Le ministre des Pensions Vincent Van Quickenborne est satisfait de l’adoption par la Chambre du projet de loi sur la réforme des retraites. Lors de l’émission "De Ochtend" sur les ondes de Radio 1 (VRT), il a une fois de plus défendu la réforme, annonçant par ailleurs une grande campagne de communication à ce sujet.

Invité dans les studios radio de la VRT, Vincent Van Quickenborne n’a pas caché sa satisfaction face à l’adoption par la Chambre du projet de loi sur la réforme des retraites. Face aux nombreuses critiques, le ministre continue de défendre ses plans.

"Grâce à cette réforme, notre pays obtient une nouvelle perspective de croissance, et les gens pourront devenir plus actifs. Avec ce genre de réforme, nous offrons aux gens la garantie d’une pension légale", a-t-il indiqué. "Il était important que notre pays ait enfin une réforme des retraites. Il n’y avait tout simplement pas d’alternative", a encore déclaré le ministre.

Les nombreuses critiques portées à l’égard de Vincent Van Quickenborne ne concernaient pas uniquement sa manière, considérée comme trop rapide, de vouloir faire les choses. Elles visaient également le flou qui régnait autour de cette réforme et de ses implications.
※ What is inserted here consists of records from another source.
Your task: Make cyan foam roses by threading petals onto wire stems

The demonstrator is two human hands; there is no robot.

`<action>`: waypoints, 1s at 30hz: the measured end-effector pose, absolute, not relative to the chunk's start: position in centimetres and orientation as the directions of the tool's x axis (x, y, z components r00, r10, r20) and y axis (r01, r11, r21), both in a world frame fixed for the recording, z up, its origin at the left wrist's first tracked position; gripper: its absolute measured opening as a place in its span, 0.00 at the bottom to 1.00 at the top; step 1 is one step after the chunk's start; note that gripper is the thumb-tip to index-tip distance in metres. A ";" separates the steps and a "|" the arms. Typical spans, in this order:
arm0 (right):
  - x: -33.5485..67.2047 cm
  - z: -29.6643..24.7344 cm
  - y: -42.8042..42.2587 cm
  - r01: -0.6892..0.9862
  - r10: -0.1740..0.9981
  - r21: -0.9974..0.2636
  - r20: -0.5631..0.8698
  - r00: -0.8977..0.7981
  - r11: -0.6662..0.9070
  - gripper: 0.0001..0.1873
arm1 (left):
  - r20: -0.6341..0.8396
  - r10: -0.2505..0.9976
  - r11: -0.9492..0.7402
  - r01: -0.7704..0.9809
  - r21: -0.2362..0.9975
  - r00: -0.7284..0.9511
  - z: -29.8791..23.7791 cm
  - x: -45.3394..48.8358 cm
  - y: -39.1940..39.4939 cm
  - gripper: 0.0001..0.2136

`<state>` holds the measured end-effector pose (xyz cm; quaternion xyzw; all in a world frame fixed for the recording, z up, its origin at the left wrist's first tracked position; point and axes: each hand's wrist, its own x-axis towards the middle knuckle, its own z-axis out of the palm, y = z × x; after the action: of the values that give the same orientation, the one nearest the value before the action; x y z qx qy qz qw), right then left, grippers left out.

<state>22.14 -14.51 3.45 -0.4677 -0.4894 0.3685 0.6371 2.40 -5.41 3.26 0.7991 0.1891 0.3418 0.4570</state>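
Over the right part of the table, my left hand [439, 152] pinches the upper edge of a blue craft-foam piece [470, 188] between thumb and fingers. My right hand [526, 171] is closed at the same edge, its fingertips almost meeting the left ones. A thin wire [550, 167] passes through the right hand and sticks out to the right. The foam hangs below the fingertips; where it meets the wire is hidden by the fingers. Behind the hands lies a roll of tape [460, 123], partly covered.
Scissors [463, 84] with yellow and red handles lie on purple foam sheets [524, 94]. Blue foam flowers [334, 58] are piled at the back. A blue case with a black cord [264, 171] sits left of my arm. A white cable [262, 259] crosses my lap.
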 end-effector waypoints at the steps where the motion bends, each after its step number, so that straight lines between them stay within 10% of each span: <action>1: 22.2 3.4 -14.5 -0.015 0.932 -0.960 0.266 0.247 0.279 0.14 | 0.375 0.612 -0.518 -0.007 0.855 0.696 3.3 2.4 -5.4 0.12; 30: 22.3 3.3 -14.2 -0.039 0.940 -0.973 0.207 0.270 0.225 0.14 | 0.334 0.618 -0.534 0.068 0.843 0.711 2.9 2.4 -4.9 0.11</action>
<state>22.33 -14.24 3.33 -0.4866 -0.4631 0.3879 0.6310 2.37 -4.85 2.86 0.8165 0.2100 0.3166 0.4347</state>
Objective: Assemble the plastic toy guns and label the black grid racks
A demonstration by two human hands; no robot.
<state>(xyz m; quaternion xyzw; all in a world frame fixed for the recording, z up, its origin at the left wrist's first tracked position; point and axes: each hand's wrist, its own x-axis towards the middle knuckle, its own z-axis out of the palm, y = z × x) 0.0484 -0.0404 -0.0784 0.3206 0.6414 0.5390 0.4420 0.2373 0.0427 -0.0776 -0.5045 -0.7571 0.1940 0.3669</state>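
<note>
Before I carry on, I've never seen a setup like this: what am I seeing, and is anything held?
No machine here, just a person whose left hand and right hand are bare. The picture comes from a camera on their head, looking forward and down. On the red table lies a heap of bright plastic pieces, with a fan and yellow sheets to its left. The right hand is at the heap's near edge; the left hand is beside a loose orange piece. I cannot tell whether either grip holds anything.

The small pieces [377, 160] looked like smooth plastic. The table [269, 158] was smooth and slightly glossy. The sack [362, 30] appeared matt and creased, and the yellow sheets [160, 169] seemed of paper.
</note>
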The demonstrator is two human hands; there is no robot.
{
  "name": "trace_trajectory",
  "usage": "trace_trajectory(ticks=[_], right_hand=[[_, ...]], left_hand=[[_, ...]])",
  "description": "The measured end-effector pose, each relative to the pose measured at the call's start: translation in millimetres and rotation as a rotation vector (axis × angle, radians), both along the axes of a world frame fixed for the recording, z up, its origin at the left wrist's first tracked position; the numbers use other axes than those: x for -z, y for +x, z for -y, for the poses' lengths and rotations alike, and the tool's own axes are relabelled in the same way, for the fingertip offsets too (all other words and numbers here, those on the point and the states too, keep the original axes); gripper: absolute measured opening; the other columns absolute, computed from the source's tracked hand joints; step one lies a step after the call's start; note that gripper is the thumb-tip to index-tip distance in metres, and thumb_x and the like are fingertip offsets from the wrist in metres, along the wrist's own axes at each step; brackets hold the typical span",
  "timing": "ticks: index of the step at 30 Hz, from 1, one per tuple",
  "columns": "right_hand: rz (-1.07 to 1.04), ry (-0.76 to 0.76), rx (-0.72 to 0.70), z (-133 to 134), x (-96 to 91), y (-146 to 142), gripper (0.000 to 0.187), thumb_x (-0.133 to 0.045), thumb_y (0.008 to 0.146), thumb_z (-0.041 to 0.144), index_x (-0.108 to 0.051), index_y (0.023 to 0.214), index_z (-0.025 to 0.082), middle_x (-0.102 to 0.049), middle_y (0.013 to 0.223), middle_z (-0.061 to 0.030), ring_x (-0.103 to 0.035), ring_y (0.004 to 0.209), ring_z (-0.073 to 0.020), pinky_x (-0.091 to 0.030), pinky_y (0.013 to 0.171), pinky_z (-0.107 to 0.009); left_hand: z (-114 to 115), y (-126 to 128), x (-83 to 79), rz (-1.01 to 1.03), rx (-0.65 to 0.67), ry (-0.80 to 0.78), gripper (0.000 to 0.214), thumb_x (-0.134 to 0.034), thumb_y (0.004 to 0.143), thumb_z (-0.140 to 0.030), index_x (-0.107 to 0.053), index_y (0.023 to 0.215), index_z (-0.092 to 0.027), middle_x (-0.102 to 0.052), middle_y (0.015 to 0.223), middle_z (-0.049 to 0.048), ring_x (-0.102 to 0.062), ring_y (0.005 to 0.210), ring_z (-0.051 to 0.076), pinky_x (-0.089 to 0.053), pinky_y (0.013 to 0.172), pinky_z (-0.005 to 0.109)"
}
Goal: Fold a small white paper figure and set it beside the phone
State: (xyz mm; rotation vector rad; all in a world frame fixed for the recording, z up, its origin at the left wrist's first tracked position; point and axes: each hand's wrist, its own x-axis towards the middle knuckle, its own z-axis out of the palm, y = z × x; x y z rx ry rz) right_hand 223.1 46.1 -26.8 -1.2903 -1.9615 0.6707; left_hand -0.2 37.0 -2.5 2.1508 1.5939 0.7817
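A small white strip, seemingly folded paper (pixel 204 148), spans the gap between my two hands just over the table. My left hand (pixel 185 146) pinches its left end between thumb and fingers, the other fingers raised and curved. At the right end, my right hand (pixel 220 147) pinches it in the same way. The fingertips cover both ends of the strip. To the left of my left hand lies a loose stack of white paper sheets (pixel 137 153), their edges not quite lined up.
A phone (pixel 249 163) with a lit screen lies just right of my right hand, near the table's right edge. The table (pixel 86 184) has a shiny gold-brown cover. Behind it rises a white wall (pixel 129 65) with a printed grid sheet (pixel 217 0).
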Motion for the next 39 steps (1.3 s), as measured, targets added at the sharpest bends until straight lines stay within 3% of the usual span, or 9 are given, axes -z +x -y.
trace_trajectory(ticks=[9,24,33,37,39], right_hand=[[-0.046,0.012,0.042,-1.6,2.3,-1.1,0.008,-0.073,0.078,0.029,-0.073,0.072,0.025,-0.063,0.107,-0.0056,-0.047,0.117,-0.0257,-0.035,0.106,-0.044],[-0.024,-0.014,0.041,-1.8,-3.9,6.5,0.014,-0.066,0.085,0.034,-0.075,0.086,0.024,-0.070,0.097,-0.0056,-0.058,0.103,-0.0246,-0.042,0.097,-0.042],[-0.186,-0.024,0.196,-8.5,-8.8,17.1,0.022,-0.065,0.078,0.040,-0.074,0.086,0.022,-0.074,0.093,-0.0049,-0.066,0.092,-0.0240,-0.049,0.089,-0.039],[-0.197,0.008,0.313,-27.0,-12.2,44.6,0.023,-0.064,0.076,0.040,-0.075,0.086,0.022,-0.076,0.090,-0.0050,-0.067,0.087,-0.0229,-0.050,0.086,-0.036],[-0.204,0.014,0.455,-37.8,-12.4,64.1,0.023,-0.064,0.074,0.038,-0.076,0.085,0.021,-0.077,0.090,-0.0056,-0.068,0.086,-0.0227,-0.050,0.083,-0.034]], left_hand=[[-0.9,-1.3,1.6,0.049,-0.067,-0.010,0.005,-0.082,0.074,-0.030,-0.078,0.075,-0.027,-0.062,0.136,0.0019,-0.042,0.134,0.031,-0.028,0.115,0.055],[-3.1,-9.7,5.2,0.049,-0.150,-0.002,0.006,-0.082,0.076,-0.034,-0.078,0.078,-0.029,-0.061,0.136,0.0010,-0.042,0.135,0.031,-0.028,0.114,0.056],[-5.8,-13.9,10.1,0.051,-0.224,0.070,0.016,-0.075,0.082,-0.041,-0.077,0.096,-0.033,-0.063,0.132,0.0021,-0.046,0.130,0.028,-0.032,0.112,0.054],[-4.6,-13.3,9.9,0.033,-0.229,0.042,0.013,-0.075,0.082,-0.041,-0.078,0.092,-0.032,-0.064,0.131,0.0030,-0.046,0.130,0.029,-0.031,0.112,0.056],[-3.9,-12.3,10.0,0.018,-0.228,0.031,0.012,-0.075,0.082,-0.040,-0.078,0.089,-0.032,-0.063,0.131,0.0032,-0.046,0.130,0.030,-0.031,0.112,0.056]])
Le ministre des Pensions a dans ce cadre annoncé une "grande campagne de communication" pour expliquer cette réforme. Il a par ailleurs réaffirmé son souci de la concertation sociale et a assuré qu’il allait s’y impliquer personnellement.

"Une loi-poubelle"

De son côté, la N-VA a à nouveau durement attaqué la réforme sur les ondes de la VRT radio, le chef de groupe à la Chambre Jan Jambon qualifiant de "loi-poubelle" le texte portant les dispositions diverses adopté cette nuit par la majorité gouvernementale.
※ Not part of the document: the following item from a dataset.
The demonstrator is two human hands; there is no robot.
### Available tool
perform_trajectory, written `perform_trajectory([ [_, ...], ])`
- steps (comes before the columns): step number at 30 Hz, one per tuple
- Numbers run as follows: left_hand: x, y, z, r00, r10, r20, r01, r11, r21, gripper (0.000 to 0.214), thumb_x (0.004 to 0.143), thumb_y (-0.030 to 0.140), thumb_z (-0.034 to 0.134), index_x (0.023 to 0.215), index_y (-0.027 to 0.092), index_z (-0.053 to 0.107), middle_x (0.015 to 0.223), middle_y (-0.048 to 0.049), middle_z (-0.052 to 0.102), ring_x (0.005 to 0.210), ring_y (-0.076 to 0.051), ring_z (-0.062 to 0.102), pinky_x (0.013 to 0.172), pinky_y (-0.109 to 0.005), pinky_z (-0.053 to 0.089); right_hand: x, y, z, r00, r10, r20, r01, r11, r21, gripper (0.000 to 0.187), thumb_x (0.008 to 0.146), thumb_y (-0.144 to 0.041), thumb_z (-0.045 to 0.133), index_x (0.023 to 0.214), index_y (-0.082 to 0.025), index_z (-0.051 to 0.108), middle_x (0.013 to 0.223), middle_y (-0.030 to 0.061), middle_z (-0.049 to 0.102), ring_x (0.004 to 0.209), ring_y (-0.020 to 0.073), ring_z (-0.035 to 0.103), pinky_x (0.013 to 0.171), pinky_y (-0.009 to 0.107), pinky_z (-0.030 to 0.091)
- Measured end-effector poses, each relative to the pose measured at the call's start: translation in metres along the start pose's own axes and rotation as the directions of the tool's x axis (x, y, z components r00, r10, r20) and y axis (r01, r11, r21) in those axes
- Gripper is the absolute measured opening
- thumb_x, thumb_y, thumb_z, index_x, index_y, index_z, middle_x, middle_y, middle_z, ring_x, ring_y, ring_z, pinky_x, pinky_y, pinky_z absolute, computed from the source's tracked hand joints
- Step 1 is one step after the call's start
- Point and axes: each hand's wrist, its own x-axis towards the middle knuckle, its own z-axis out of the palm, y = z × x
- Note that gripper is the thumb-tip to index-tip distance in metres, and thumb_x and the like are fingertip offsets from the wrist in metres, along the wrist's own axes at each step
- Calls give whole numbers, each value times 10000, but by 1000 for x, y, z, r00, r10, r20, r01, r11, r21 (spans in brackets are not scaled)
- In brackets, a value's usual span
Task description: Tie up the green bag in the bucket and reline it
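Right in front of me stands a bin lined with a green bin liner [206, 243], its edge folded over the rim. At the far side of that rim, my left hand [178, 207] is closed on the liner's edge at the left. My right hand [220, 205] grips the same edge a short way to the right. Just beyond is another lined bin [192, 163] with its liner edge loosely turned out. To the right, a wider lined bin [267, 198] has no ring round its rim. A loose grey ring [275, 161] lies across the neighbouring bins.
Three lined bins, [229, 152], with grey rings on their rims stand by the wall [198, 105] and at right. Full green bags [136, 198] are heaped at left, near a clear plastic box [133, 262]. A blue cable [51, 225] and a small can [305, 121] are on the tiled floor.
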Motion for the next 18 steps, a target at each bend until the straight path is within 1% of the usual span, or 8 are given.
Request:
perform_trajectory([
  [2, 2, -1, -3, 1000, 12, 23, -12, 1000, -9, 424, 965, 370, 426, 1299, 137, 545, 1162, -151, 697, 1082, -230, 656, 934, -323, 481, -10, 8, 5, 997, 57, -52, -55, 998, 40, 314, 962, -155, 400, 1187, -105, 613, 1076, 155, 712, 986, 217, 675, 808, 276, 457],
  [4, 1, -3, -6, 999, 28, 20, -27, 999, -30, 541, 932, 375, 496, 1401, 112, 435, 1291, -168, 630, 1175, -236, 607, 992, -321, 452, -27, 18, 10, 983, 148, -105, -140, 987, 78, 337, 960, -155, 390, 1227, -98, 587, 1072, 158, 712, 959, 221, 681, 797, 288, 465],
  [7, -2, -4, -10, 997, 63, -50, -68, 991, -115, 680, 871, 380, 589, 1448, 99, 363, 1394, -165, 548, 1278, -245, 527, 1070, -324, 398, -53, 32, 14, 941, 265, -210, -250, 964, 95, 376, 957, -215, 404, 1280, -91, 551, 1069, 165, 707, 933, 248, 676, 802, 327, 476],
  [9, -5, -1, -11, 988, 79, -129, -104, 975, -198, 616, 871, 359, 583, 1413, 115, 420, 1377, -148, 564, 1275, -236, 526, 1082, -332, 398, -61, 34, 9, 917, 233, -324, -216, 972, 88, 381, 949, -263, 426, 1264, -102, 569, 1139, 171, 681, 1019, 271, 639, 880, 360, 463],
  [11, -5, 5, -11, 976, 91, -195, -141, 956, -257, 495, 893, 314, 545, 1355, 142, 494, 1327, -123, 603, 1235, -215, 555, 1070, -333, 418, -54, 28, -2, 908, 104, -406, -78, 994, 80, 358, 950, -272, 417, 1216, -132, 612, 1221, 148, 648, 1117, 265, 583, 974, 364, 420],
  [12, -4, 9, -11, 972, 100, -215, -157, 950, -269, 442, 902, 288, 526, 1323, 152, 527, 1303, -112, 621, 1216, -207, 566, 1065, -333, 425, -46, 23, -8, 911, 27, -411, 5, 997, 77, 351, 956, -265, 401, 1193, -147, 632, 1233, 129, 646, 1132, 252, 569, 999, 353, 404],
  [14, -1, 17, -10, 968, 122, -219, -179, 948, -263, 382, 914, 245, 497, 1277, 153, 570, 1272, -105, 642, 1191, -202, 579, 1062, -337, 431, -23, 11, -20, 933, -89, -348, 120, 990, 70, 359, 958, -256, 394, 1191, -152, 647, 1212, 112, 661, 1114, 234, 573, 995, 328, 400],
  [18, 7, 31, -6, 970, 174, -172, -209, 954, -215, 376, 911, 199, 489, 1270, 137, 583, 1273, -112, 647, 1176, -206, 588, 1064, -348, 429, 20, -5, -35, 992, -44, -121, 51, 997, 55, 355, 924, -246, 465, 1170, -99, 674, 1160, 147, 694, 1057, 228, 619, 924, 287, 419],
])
Selon lui, la réforme des pensions est un pas dans la bonne direction, mais "les plans ne vont pas suffisamment loin. Nous devons appliquer les recommandations de la Commission européenne. Pour nous, le débat n’est pas encore clos", a-t-il fait savoir.

Jan Jambon dénonce par ailleurs la position des syndicats qui critiquent le manque de concertation. "Les syndicats sont principalement blessés dans leur amour-propre car le gouvernement n’a selon eux pas suffisamment concerté les partenaires sociaux. Mais ce qui a été approuvé ce matin est sur la table des pourparlers depuis longtemps, par exemple dans le Livre vert ou le Livre blanc de l’ancien ministre des Pensions, Michel Dardenne", a-t-il encore souligné.